MSc Thesis Defense: Buğra Gültekin, ALGEBRAIC AND GENERALIZED NUMERICAL CONSTRUCTIONS OF MUBS: TOWARDS AN EXPLORATION IN NON-PRIME DIMENSIONS
ALGEBRAIC AND GENERALIZED NUMERICAL CONSTRUCTIONS OF MUBS: TOWARDS AN EXPLORATION IN NON-PRIME DIMENSIONS
Buğra Gültekin
Physics, MSc. Thesis, 2025
Thesis Jury
Prof. Dr. Zafer Gedik (Thesis Advisor)
Doç. Dr. Göktuğ Karpat
Dr. Öğr. Üyesi Onur Pusuluk
Date & Time: December 17th, 2025 – 11:30 AM
Place: FENS G025
Keywords : MUBs, Gram Matrix, Bargmann Invariants, Triple Products
Abstract
Mutually Unbiased Bases (MUBs) are special type of basis and one of the fundamental structures in quantum information theory, providing the optimal measurement scheme for quantum state tomography.
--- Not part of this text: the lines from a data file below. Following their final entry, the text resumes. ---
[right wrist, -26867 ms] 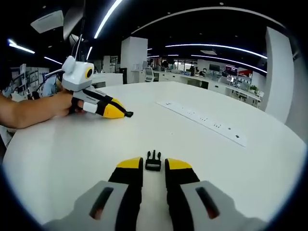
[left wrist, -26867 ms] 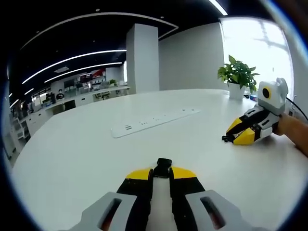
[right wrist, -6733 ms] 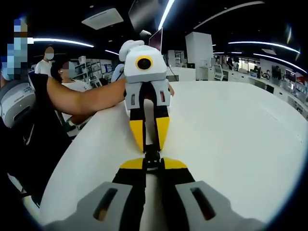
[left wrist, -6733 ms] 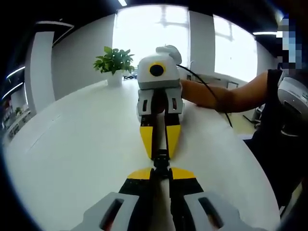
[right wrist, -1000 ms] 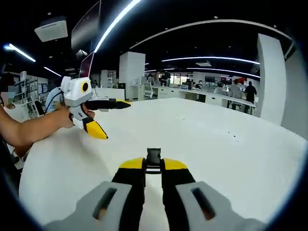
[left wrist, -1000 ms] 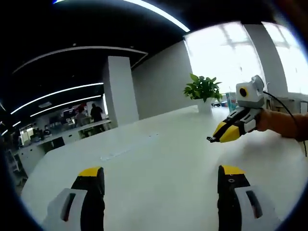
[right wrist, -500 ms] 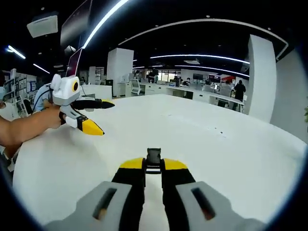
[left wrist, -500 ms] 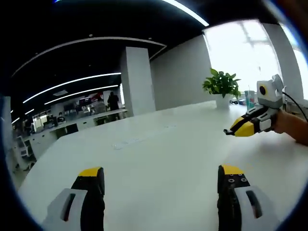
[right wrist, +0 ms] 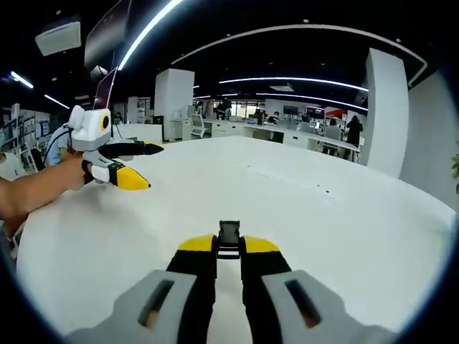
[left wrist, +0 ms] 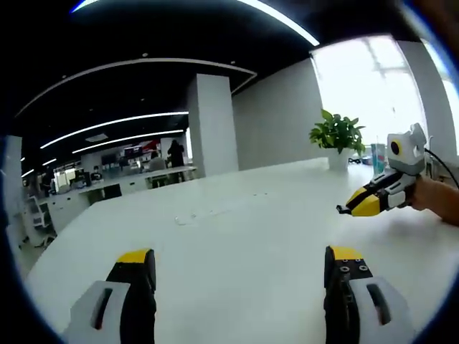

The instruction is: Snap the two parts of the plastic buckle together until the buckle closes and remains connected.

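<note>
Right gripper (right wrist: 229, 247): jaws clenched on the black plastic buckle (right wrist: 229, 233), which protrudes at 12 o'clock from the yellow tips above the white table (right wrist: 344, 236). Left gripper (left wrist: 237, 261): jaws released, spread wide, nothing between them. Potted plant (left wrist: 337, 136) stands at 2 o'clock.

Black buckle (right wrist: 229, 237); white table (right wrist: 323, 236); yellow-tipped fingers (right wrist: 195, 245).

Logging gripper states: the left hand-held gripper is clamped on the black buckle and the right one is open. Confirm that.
Reversed. The right gripper view shows the right hand-held gripper shut on the black buckle; the left gripper view shows the left hand-held gripper open.
</note>
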Demonstrator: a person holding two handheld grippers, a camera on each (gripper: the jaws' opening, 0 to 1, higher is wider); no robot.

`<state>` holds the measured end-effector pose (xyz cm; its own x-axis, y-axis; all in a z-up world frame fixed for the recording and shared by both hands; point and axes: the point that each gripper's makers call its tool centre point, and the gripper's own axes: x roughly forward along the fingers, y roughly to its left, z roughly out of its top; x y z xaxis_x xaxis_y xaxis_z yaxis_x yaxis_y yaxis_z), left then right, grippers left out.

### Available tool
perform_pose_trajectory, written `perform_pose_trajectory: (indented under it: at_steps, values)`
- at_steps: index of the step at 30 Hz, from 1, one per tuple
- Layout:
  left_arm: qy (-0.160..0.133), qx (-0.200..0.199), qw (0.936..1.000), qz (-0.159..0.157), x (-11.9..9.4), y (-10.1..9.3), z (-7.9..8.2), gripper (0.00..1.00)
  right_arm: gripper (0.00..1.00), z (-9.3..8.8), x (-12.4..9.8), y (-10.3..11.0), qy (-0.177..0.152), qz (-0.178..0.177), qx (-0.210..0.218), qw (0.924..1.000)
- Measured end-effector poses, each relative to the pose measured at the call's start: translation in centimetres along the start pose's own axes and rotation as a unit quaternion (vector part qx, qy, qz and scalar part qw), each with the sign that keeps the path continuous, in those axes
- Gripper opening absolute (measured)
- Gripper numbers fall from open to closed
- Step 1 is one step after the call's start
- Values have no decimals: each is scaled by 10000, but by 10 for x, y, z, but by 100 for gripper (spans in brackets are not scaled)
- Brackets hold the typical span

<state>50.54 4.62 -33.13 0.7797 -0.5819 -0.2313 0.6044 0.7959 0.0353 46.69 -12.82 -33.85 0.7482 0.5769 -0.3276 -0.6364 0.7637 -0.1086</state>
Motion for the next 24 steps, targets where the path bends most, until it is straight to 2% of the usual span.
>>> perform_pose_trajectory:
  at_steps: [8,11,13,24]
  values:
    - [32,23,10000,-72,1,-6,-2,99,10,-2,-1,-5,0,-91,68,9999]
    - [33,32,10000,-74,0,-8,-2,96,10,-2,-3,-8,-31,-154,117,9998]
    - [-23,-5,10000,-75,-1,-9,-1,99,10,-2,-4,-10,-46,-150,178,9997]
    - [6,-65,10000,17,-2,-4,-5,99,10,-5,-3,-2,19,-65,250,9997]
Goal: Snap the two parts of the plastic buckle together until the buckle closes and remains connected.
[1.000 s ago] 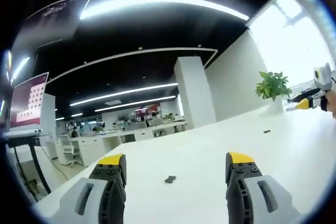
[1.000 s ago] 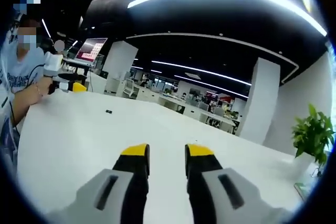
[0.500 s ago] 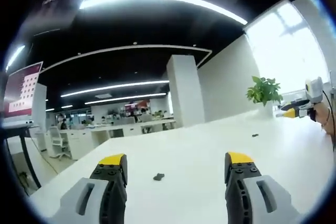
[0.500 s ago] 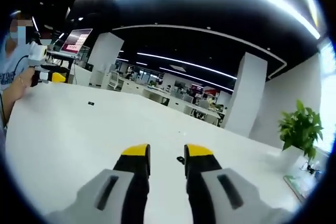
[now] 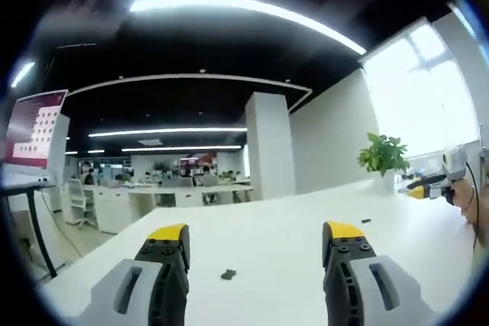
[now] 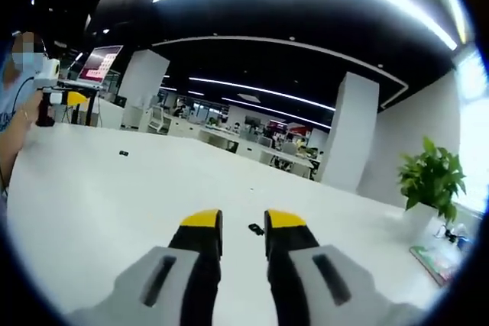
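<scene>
Two small dark buckle parts lie apart on a long white table [image 5: 275, 250]. In the left gripper view, one part [image 5: 228, 273] rests just beyond my left gripper [image 5: 256, 234], whose jaws stand wide open with nothing between them. The other part [image 5: 365, 221] lies further off to the right. Past it is my right gripper [image 5: 425, 187], held in a hand. In the right gripper view, that part [image 6: 256, 229] sits on the table right beyond the tips of my right gripper [image 6: 243, 221], whose jaws stand narrowly apart and hold nothing. The first part [image 6: 123, 153] lies far to the left, near my left gripper [image 6: 67, 98].
A potted plant [image 5: 384, 155] stands at the table's far end, also seen as the plant [image 6: 431, 182] in the right gripper view, with a book [image 6: 432, 259] near it. A person's hand [image 6: 32, 109] and arm sit at the left. Office desks and a pillar [image 5: 269, 146] stand behind.
Both views have shifted with the hands. The right gripper's view now has the nearer buckle part just past its jaw tips. The left gripper's part sits slightly lower between its jaws.
</scene>
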The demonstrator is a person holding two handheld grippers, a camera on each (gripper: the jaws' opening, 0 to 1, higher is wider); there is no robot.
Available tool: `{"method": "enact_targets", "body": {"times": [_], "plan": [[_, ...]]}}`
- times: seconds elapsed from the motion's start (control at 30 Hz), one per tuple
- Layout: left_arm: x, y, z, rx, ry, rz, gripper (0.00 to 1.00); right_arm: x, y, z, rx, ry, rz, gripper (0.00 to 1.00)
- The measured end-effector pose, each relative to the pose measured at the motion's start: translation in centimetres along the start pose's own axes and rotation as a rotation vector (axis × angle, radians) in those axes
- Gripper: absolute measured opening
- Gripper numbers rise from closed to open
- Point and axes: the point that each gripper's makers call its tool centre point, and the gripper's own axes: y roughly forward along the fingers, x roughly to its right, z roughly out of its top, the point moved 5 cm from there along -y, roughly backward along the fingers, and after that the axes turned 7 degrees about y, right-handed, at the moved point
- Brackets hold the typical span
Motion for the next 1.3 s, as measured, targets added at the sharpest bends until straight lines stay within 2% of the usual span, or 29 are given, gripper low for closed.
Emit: {"method": "enact_targets", "body": {"times": [0.1, 0.13, 0.23, 0.37, 0.53, 0.63, 0.73, 1.07, 1.2, 1.3], "plan": [[0.2, -0.1, -0.1, -0.025, 0.039, -0.016, 0.72, -0.2, 0.0, 0.0, 0.017, 0.05, 0.032, 0.21], [0.2, -0.2, -0.1, -0.044, 0.064, -0.014, 0.72, -0.3, 0.0, 0.0, 0.017, 0.053, 0.035, 0.21], [0.2, -0.2, 0.0, -0.046, 0.09, -0.01, 0.72, -0.4, 0.0, -0.1, 0.01, 0.045, 0.031, 0.21], [0.1, 0.1, 0.2, -0.054, 0.06, -0.046, 0.72, -0.5, 0.1, -0.2, 0.002, 0.05, 0.037, 0.21], [-0.4, 0.9, 0.4, -0.073, 0.047, -0.053, 0.71, -0.7, 0.1, -0.4, -0.009, 0.052, 0.043, 0.21], [-0.7, 1.2, 0.6, -0.089, 0.034, -0.062, 0.63, -0.6, 0.1, -0.3, -0.006, 0.049, 0.037, 0.21], [-1.1, 1.6, 1.0, -0.095, 0.046, -0.06, 0.65, -0.7, 0.0, -0.3, -0.006, 0.047, 0.038, 0.21], [-2.0, 3.9, 1.6, -0.199, 0.131, -0.093, 0.65, -1.0, 0.2, -0.3, -0.01, 0.046, 0.051, 0.21], [-2.0, 5.0, 1.7, -0.229, 0.137, -0.117, 0.65, -1.0, 0.3, -0.5, -0.021, 0.05, 0.055, 0.21], [-2.5, 6.1, 1.4, -0.302, 0.201, -0.113, 0.65, -1.2, 0.4, -0.5, -0.025, 0.047, 0.059, 0.21]]}}
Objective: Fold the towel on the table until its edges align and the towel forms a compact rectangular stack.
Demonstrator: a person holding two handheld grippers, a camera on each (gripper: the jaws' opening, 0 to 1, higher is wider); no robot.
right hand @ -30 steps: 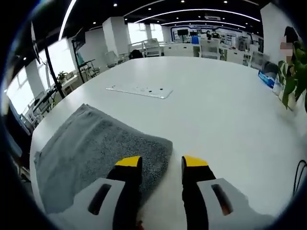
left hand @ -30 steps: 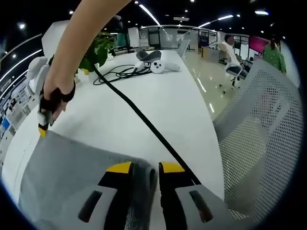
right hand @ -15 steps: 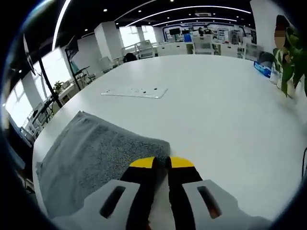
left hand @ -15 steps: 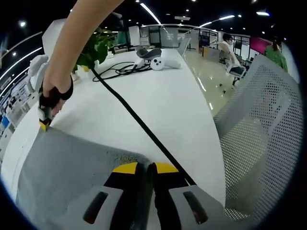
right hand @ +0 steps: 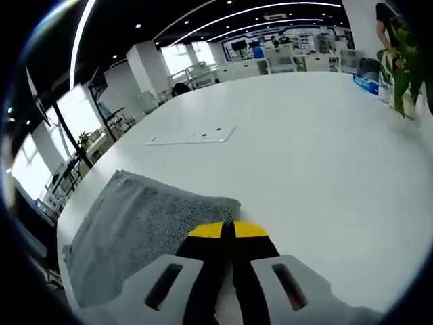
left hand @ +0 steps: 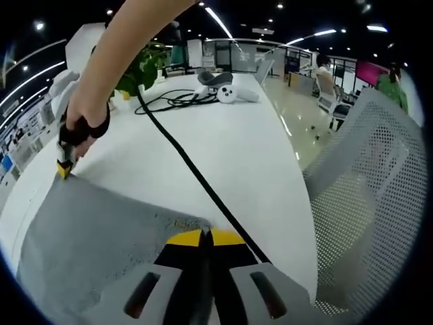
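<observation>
we have both grippers pinched on neighbouring corners of the towel (left hand: 95, 237), which lies flat on the white table (left hand: 223, 149). left gripper (left hand: 205, 237): jaws closed together with the near corner nipped between the yellow tips. right gripper (right hand: 228, 230): jaws likewise closed on its corner; in the left gripper view we see it across the cloth, held in a hand (left hand: 81, 128) at the far corner.

step in hand, as we judge it: lift this edge and carry it over to the opposite edge. to do it well, raise both corners together, keep the edge taut between the grippers so it does not sag, move level and in parallel, and set corner on corner before letting go. mind the black cable (left hand: 189, 169) running just beside the left corner; it could snag.

towel: grey, terry nap, looks to be a single layer, lying smooth with a slight ridge along one edge in the right gripper view. soft and limp, we expect it to drape.
</observation>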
While analytical recipes exist for constructing the maximal set of d+1 MUBs in prime and prime-power dimensions, the existence of such maximal sets in non-prime dimensions remains an open question. This thesis explores the algebraic and geometric structures of MUBs to address this existence problem. The study first reviews established analytical methods, including the operator-algebraic construction based on the Weyl-Heisenberg (WH) group and the combinatorial approach utilizing relative difference sets. Following this, a generalized numerical construction method is introduced. Unlike traditional methods, this approach generates MUBs via the Gram matrix without relying on a priori group structure or specific algebraic frameworks. The construction enforces the geometric properties of MUBs through scalar constraints derived from third and fourth-order traces of the Gram matrix. To analyze the resulting structures, a classification framework is employed using Bargmann invariants —specifically the triple product tensor — and their automorphism groups. This method allows for the identification of inequivalent MUB families based on their inherent symmetries. Numerical applications of this method in dimensions 3, 4, and 5 demonstrate that all constructed solutions have the underlying group structure of Weyl-Heisenberg group, possessing symmetry groups isomorphic to the Clifford group. While the investigation in dimension 6 yielded no maximal MUB sets within the limited scope of numerical trials, the developed framework provides a robust tool for future exploration of non-prime dimensions and the classification of MUBs.